Il faut que bien plus de femmes accèdent aux postes de responsabilités, pas seulement dans le sport, mais à tous niveaux, au Parlement, dans les médias, l’économie, l’art, la recherche… Comme pour toutes les populations discriminées, et les femmes le sont, la possibilité de s’identifier, d’avoir des modèles, des exemples est une étape importante vers l’émancipation.
Je salue les initiatives comme la création du site Les Expertes, il y a trois ans, sous l’impulsion de Najat Vallaud-Belkacem, qui pour contrer l’argument-alibi selon lequel on ne sait pas où trouver des femmes spécialistes pour justifier l’absence des femmes dans les médias, répertorie un grand nombre de femmes expertes dans tous les domaines de compétences. On y trouve bien-sur des expertes dans le sport !
Il faut multiplier et relayer les actions en faveur des femmes. Ça commence à se décliner dans les ministères. Notamment, « Les égéries du sport » l’action lancée récemment par le ministère des sports pour promouvoir des femmes : des journalistes sportif, d’anciens sportifs et sportives, des membres du CSA, la présidente de France Télévisions, une femme chef d’orchestre vont parrainer un club de sport féminin. Il y a aussi l’initiative régionale « Les fameuses » lancée par une association à Nantes…Sans oublier, l’initiative « Les 4 saisons du sport féminin 2017 » piloté par plusieurs ministères, le CSA, et le Comité Olympique Français. Et pour paraphraser une des actions de la FFF dans le cadre du plan de féminisation de l’institution, la balle est de plus en plus dans notre camp, alors « Mesdames, franchissez la barrière ».

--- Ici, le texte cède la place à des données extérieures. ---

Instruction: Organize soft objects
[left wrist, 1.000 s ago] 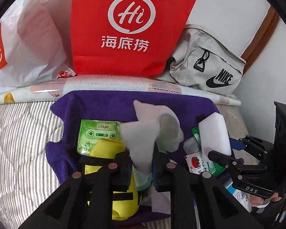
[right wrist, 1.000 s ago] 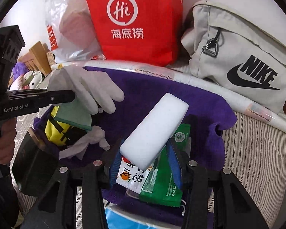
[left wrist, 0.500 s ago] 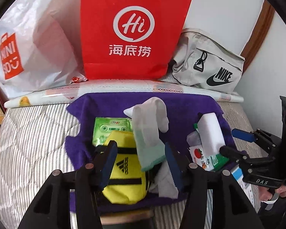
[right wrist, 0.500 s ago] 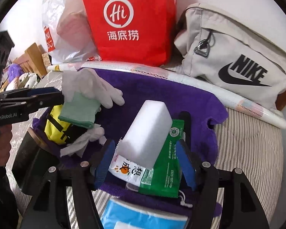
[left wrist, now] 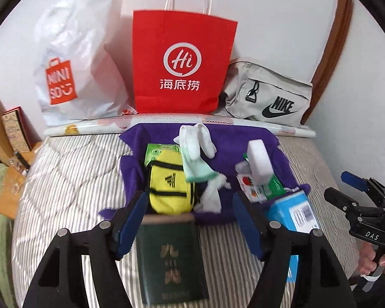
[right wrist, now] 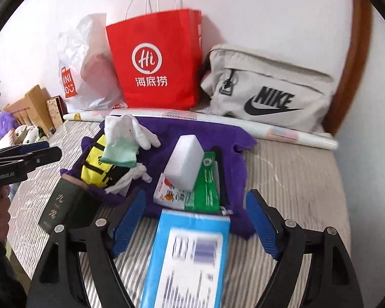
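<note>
Both the left gripper (left wrist: pixel 190 220) and right gripper (right wrist: pixel 195 220), jaws just opening, gape empty near the purple towel (left wrist: pixel 243 138); the glove (left wrist: pixel 195 151) and sponge (right wrist: pixel 184 161) rest on it.

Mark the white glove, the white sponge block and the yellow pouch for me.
white glove (left wrist: pixel 195 151), left wrist view, on its palm.
white sponge block (right wrist: pixel 184 163), right wrist view, on its top face.
yellow pouch (left wrist: pixel 166 179), left wrist view, by its logo.

A bedroom in a home: a striped quilted mattress (left wrist: pixel 71 179) lies against a white wall (left wrist: pixel 269 12), with a red paper shopping bag (left wrist: pixel 182 61), a white plastic bag (left wrist: pixel 77 59) and a grey pouch (right wrist: pixel 269 87) propped along it.
</note>
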Demonstrator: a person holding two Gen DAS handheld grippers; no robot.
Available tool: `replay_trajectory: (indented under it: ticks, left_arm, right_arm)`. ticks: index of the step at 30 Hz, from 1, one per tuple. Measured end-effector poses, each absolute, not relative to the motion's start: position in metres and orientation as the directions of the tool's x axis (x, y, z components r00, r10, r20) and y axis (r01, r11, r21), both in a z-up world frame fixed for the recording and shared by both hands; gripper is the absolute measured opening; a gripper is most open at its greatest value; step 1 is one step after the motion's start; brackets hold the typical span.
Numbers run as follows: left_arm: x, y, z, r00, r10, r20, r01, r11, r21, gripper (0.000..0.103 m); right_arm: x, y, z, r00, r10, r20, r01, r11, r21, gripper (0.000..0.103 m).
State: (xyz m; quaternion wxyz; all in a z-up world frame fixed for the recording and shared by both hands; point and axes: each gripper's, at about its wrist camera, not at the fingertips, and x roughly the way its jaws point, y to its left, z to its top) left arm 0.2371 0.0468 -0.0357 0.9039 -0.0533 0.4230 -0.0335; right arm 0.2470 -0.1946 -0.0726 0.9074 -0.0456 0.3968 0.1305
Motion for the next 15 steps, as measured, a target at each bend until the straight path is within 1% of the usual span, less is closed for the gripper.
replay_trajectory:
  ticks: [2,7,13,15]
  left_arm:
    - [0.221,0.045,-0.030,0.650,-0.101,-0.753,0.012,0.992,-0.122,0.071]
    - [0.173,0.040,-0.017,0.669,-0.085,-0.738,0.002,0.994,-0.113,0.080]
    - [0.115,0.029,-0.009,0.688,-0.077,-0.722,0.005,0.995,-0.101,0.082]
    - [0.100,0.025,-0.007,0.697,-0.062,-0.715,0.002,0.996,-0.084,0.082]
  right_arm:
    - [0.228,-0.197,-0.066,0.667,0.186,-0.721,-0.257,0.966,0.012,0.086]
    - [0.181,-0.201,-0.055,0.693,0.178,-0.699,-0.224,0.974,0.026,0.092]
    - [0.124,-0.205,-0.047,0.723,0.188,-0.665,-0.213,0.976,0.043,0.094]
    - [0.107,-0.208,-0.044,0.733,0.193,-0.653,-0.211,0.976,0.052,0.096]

Pour finir, je salue un évènement emblématique du 8 mars – Le conseil départemental de l’Aude a organisé un vote auprès de 3 collèges afin de baptiser la nouvelle halle aux sports de Carcassonne. Entre une grande aventurière, une prix Nobel , ils ont choisi une grande sportive, Nicole ABAR, pionnière du football féminin, internationale et ancienne footballeuse professionnelle.